_INFORMATION SHOWN_.
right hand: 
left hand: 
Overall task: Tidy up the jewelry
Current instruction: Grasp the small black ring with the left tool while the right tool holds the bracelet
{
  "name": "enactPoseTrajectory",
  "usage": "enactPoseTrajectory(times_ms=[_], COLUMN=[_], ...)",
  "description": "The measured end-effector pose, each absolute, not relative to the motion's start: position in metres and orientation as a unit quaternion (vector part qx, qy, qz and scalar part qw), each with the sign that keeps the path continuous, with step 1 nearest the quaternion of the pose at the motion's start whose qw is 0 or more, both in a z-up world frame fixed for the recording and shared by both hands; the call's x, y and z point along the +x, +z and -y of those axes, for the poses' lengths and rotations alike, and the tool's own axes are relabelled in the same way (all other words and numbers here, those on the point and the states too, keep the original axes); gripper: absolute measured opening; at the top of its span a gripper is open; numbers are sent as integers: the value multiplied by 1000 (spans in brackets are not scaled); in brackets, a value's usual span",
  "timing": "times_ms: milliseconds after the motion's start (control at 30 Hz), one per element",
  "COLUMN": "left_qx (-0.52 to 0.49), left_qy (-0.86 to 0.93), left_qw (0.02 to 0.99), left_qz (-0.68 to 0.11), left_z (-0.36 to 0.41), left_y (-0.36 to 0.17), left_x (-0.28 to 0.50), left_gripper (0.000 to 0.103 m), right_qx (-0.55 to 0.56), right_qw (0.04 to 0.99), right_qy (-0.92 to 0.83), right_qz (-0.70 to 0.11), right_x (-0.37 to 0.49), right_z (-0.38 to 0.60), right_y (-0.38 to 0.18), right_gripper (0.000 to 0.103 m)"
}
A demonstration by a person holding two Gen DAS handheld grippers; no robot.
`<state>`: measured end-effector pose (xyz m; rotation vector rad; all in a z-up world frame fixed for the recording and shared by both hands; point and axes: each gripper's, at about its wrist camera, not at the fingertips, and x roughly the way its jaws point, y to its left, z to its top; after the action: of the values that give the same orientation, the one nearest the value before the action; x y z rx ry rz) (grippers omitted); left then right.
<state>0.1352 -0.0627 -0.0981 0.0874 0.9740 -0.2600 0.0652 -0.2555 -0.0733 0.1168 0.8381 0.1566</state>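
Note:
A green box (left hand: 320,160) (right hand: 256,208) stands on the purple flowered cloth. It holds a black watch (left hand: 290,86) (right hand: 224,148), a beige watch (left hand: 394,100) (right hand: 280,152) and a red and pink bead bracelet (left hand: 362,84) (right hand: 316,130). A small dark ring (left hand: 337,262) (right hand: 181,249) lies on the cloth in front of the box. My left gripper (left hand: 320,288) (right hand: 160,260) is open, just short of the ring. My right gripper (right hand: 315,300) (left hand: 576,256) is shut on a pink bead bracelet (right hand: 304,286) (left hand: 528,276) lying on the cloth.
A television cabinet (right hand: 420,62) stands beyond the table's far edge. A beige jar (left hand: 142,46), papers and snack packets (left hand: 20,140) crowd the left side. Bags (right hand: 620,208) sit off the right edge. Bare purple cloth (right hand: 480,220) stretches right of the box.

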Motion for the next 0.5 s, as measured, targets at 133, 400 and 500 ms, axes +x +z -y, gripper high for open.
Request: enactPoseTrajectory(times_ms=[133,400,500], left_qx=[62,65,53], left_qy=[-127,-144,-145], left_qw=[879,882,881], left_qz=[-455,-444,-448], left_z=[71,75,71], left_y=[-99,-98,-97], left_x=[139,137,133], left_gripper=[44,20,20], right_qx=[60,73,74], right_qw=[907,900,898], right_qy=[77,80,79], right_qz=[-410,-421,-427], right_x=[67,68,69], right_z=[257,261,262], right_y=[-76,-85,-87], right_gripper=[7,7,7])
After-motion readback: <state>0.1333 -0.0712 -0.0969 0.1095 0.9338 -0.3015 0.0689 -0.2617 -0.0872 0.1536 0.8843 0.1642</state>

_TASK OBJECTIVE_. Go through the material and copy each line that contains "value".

_ANSWER BOX_.
  "description": "The measured end-effector pose, each absolute, not relative to the motion's start: position in metres and orientation as a unit quaternion (vector part qx, qy, qz and scalar part qw), each with the sign that keeps the path continuous, with step 1 nearest the quaternion of the pose at the motion's start whose qw is 0 or more, both in a z-up world frame fixed for the recording and shared by both hands; the call's x, y and z point along the +x, +z and -y of those axes, for the poses' lengths and rotations alike, and the tool's own axes are relabelled in the same way (all other words and numbers here, those on the point and the states too, keep the original axes); gripper: absolute measured opening; at the top of its span a gripper is open; numbers are sent as integers: the value multiplied by 1000 (spans in brackets are not scaled); in brackets, a value's usual span",
`<state>`: measured end-effector pose (xyz m; rotation vector rad; all in a z-up world frame fixed for the recording and shared by both hands; point and axes: each gripper's, at about its wrist camera, not at the fingertips, and x roughly the way its jaws point, y to its left, z to its top; after the action: of the values that give the same orientation, the one nearest the value before the action; x y z rx ry rz) (grippers omitted); left then right.

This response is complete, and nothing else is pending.